Using the data below, return all lines in which "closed" appears.

§ **SOURCE MATERIAL**:

════════════════════

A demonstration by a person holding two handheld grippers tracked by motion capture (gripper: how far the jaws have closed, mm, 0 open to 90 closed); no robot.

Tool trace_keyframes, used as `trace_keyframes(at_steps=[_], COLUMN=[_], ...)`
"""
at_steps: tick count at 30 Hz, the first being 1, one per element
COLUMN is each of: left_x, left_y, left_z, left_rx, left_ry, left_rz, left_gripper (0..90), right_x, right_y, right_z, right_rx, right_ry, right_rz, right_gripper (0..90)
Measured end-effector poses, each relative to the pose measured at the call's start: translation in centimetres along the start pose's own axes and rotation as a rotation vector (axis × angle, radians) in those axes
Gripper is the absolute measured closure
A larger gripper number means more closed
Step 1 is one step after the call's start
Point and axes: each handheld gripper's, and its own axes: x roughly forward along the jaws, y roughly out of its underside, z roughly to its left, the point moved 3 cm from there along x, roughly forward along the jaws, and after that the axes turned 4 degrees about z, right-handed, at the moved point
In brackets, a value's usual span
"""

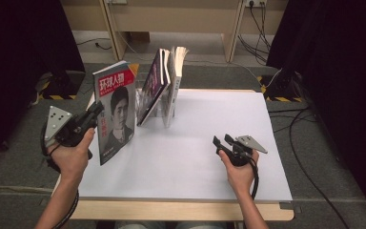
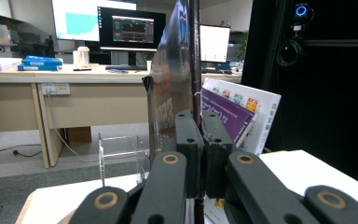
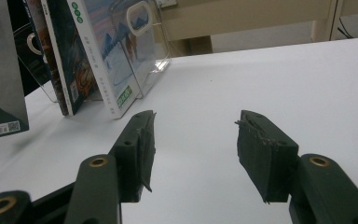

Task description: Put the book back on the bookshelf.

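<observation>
A magazine with a red title band and a portrait on its cover stands upright over the table's left side. My left gripper is shut on its left edge. In the left gripper view the jaws press together on the thin magazine, seen edge-on. My right gripper sits low over the white table top at the right, open, with nothing between its jaws. The magazine's dark back cover shows at the left of the right gripper view.
Several books lean in a clear acrylic stand at the table's far middle, and a purple one is nearest the held magazine. Black curtains flank the table. Cables lie on the floor at the right.
</observation>
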Motion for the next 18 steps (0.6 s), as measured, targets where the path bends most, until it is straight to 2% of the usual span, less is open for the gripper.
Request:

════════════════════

§ **SOLUTION FOR THIS EXERCISE**:
A demonstration by a person holding two handheld grippers tracked by motion capture (gripper: how far the jaws have closed, mm, 0 open to 90 closed); no robot.
A larger gripper number means more closed

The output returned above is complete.